Глеб Ситковский «Он притаился там, в партере»
Вечерний клуб 16.10.1999
Идущая передо мной женщина вдруг сказала «Ой!» и застряла при входе в зал, уставившись на декорации.
Ажурные павлиньи перья растут прямо из грубо сколоченного помоста, глядя на нас в свои сто очей и слегка волнуясь от колебаний воздуха. Диковинный сад вырастил художник Сергей Бахрин, а режиссёр Кама Гинкас вознёс его на головокружительную высоту – в галерку московского ТЮЗа. Зрители посажены там на галёрке, а задником саду где-то внизу служит молчаливая темнота партера.
Кама Гинкас в своих спектаклях вечно кружит у края бездны… Кажется, сделай один шаг – и узнаешь главную тайну мира… Этим шагом искушает нас в начале спектакля Сергей Маковецкий: долго, пугая слабонервных балансирует на перилах, а потом раз – и сигает в черную дыру партера. Дамская истерика в зале ещё не успеет начаться, когда он, проворно забравшись назад, улыбнётся широкой «маковецкой» улыбкой.
В рассказе Чехова «Черный монах» будто нарочно сошлись все излюбленные Гинкасом темы: дух и плоть, гений и посредственность, безумие и норма… Ну и, само собой, жизнь и смерть. «Ты избранник Божий», — говорит Коврину (Сергей Маковецкий), молодому ученому, приехавшему отдохнуть в деревню, Черный монах (Игорь Ясулович).
Высокий философский пафос Чехов обычно снижает мелкими бытовыми штрихами, а Гинкас – иронией. Четверка персонажей (актёры все как на подбор хорошие — кроме Маковецкого и Ясуловича в спектакле заняты Верберг в роли невесты Коврина Тани и мхатовский артист Владимир Кашпур в роли Таниного отца, весело склабящегося старика-садовода) будто добросовестно читает книжку о себе. «…Полно, полно, — проговорил Коврин, поправляя ей причёску», — проговаривает Сергей Маковецкий, не делая паузы между речью прямой и авторской.

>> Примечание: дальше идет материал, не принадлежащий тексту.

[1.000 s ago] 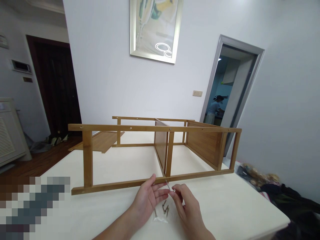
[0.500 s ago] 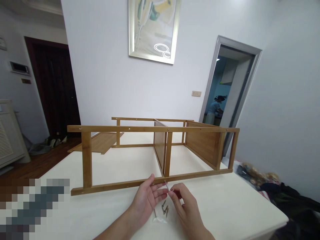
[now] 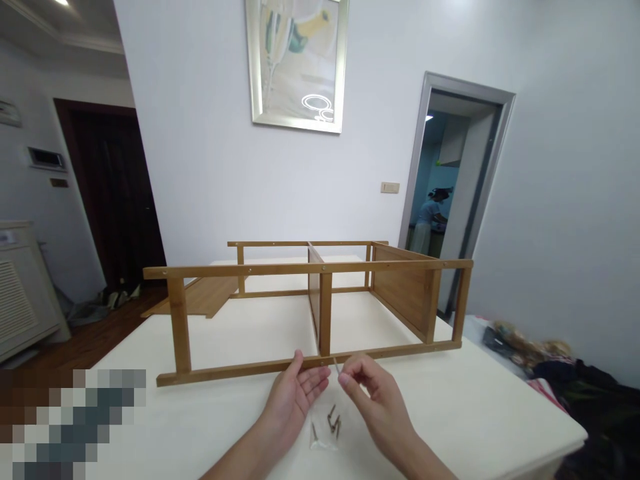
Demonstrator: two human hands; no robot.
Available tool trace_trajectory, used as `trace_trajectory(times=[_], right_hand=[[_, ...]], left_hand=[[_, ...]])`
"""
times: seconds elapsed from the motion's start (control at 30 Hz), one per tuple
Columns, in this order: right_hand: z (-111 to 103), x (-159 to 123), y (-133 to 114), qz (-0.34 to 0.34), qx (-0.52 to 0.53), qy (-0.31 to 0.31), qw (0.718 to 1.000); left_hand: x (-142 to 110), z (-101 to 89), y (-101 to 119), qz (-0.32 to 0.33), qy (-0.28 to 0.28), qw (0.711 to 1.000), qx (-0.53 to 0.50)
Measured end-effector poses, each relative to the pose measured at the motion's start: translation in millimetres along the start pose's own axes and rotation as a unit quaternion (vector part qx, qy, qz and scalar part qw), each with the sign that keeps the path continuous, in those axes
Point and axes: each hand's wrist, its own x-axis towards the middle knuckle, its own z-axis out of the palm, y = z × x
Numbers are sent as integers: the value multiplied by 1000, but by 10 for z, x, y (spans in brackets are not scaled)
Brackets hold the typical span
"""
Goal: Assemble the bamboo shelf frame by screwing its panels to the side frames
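A wooden shelf frame [image 3: 324, 313] lies on its side on the white table. My left hand [image 3: 295, 400] is open, palm turned up, at the near lower rail [image 3: 240, 371]; its thumb overlaps the rail, and I cannot tell whether it presses on it. Just right of it, my right hand [image 3: 373, 393] pinches a slim grey metal rod, which looks like a hex key [image 3: 337, 366]. The key's tip points up at the rail, close below the middle upright. Between my wrists lie several brass-coloured screws [image 3: 333, 421] on or in a small clear plastic bag [image 3: 323, 445].
A loose wooden panel [image 3: 200, 297] lies behind the frame's left end. The white table's [image 3: 480, 427] corner is at right, with dark clothes [image 3: 580, 387] beyond it. Through a doorway a person [image 3: 429, 220] stands in another room.
My right hand has drawn slightly away from my left fingers, with the hex key still pinched. The view has shifted a little; the frame and screws lie as before.
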Motion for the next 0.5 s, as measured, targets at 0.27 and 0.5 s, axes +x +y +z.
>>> trace_trajectory(times=[0.27,0.5], right_hand=[[-59,256,489,-223,-326,41,918],[-66,250,729,-178,-440,-94,875]], left_hand=[[-32,17,0,-34,3,999,-34],[-58,55,68,-66,-5,997,-36]])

Раз за разом режиссер вкладывает в уста персонажей чеховские описания совершенной природы и рассказы о том, как где-то там, вдали, раздавались прекрасные, похожие на человеческий голос, звуки скрипки… Гинкас вместе с нами вслушивается в эти слова о наслаждении прекрасным, но поверить им, кажется уже не в силах. Да он, собственно, никогда особо и не доверялся словам о том, что красота спасёт мир. Пусти его в райский сад – он и там обратит свой взгляд не на цветущее и плодоносящее, а на пугало, поставленное кем-то посередине.

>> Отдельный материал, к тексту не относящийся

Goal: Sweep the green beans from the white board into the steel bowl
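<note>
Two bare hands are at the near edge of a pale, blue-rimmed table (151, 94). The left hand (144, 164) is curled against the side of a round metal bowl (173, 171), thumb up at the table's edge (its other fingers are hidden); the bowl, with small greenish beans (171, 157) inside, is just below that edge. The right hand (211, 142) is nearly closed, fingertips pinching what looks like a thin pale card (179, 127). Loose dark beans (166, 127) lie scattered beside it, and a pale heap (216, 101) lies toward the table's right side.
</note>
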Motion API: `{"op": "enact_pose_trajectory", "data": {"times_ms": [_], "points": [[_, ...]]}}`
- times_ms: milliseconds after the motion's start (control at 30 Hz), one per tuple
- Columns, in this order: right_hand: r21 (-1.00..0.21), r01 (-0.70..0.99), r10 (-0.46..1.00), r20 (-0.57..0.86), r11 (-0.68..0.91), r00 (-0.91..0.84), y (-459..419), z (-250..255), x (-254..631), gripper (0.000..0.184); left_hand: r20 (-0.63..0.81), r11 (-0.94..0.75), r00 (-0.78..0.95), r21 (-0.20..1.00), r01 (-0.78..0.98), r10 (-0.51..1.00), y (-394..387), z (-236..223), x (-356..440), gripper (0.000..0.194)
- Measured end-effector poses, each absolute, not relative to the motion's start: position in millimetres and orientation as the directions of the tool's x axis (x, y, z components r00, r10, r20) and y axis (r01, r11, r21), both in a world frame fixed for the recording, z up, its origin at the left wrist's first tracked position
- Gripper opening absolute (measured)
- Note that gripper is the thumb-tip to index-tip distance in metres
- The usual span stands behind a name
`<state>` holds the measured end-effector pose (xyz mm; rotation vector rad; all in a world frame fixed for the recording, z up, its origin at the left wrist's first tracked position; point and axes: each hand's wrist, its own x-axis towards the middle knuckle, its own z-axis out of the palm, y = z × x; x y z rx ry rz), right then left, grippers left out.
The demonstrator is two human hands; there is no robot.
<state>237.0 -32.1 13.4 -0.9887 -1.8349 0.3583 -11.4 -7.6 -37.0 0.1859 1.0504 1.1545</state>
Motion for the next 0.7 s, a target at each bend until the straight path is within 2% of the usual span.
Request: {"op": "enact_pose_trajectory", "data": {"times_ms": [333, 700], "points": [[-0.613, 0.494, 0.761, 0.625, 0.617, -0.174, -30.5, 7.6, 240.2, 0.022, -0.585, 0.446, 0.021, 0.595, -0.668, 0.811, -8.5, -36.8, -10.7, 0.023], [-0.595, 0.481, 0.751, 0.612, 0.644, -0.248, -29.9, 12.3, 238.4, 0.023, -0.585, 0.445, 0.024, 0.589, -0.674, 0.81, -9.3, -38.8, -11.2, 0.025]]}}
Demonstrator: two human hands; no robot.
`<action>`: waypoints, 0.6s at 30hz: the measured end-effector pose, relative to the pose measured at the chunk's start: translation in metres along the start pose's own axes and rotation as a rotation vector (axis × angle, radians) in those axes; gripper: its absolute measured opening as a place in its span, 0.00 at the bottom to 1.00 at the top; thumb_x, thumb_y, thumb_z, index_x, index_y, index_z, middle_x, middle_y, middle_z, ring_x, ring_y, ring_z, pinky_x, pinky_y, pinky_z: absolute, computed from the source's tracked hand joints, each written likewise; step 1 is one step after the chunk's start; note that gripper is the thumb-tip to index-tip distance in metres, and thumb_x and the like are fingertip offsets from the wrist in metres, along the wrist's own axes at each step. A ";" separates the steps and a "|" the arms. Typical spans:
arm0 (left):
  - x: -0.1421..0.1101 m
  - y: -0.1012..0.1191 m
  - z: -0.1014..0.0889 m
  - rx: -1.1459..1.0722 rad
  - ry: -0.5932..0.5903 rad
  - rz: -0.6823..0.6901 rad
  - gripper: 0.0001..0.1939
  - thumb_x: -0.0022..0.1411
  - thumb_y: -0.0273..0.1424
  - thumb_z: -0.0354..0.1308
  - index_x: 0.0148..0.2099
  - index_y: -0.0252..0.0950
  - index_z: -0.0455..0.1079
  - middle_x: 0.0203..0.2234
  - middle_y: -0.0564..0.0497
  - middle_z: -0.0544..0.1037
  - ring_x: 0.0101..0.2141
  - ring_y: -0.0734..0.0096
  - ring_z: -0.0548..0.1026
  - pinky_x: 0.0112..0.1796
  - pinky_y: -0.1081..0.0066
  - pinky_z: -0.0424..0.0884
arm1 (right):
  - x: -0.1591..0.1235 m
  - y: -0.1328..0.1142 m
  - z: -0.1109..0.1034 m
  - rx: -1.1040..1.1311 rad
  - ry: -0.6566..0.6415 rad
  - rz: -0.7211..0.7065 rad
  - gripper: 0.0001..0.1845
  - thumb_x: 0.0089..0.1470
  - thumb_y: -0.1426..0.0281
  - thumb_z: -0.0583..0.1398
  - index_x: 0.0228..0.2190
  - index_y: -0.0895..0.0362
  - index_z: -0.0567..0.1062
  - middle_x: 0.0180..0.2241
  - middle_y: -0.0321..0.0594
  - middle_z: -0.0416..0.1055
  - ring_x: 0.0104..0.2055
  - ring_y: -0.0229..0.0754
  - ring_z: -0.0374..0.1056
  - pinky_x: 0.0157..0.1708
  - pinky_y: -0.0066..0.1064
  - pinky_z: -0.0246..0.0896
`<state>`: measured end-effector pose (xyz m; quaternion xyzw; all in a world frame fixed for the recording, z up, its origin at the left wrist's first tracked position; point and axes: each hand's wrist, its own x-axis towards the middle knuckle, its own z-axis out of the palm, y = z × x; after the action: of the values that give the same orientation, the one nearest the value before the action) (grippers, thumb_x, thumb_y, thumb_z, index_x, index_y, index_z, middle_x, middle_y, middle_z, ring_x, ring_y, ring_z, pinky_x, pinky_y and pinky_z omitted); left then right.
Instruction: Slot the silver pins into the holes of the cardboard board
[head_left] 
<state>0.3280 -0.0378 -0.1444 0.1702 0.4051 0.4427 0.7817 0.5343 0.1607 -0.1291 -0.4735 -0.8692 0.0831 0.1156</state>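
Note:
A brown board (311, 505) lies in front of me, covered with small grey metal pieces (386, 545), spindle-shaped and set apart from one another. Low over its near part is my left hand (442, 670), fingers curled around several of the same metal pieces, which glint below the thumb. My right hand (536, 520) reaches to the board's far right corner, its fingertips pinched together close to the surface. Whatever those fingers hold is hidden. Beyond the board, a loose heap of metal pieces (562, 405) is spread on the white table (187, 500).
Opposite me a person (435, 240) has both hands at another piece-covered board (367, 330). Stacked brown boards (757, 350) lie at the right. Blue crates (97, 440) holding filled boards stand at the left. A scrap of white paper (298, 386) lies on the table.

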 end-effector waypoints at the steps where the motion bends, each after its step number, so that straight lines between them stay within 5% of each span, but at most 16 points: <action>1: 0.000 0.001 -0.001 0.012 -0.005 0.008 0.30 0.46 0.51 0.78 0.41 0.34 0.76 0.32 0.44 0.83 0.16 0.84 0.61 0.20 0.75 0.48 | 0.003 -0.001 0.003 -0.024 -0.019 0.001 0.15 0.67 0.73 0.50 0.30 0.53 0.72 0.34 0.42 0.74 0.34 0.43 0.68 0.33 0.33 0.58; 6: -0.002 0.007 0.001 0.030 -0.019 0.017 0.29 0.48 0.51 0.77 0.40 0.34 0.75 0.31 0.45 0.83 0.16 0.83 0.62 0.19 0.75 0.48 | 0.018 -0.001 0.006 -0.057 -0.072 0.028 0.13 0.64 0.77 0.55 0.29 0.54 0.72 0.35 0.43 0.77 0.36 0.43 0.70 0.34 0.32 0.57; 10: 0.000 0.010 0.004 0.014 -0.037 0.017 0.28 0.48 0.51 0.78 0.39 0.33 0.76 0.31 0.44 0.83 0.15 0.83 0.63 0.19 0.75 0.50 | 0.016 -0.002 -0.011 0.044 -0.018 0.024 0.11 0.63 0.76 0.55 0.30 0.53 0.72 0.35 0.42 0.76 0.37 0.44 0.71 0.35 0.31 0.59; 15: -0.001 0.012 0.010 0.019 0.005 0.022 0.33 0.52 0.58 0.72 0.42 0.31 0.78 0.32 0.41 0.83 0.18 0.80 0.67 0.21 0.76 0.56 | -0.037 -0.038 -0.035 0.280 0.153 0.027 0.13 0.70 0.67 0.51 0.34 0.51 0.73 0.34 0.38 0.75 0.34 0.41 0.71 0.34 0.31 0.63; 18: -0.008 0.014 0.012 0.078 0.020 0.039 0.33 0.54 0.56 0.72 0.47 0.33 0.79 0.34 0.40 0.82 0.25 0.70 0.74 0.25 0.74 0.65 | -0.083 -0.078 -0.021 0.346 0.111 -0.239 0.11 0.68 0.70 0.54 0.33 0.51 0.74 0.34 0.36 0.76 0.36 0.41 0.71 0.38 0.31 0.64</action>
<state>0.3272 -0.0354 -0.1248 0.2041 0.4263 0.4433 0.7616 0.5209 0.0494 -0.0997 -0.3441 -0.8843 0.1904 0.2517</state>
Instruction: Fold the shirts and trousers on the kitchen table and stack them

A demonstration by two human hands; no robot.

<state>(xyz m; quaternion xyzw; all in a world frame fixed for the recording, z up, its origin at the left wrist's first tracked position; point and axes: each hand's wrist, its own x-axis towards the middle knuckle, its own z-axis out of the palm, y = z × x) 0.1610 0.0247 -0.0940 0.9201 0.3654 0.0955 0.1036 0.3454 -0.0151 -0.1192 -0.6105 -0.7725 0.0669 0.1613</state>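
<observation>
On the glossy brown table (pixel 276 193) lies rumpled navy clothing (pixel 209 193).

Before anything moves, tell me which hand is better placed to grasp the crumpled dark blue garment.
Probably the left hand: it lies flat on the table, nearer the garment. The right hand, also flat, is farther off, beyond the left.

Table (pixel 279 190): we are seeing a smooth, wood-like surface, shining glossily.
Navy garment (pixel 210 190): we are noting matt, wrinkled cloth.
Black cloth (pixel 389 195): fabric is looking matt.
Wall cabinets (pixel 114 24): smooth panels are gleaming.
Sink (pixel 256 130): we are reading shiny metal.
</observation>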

Красота в его спектакле – это не только парадиз из павлиньих перьев, но и вердиевское «прекрасное пение» (бельканто), доносящееся до нас издалека. Но… «Перепортили, перемерзили, пересквернили, перепакостили! Пропал сад! Погиб сад! Боже мой!» — кричит старик Псоцкий, и мы печально смотрим, как наших глазах выросшие из павлиньи перья пропалывают словно простые сорняки. Сад погибнет, и кромешность партера за ним останется навсегда. Собственно, это черное пустое пространство партера, с которым время от времени вступает в горячую беседу герой Маковецкого, и есть тот самый Черный монах, который подстерегает всех нас. И Верди в борьбе с этой черной дырой тоже не спасёт. Помнится, в фильме Бернардо Бертолуччи двадцатый век начинался с крика: «Верди умер! Верди умер!». Верди и правда умер в 1900 году, а вскоре после него, как мы помним из Ницше, кажется, умер и Бог…

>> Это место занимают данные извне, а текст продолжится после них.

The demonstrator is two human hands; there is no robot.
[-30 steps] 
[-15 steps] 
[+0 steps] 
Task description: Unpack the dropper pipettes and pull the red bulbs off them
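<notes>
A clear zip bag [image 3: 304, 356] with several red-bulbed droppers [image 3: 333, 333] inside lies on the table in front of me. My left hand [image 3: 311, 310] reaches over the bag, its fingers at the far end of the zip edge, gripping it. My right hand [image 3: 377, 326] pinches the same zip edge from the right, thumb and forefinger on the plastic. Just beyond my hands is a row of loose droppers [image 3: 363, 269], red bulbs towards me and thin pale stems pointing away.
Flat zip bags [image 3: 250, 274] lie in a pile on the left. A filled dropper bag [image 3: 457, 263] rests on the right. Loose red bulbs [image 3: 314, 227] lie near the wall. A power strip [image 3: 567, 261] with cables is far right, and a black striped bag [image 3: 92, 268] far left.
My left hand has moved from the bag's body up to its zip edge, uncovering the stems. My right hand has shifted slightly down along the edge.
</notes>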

О смерти Бога и о смерти человека Гинкас никогда ещё не говорил так просто и устало. В спектакле «К.И. из «Преступления» героиня Оксаны Мысиной восходила в свой смертный час по лестнице и билась в потолок с криком: «Пустите! Пустите!»; в финале «Комнаты смеха» Олег Табаков тщетно колотился в крохотное оконце своего цинкового дома-гроба. Здесь же, в «Черном монахе», Сергей Маковецкий просто ляжет на землю и скажет о себе тихо: «Коврин был уже мёртв, и на лице его застыла блаженная улыбка».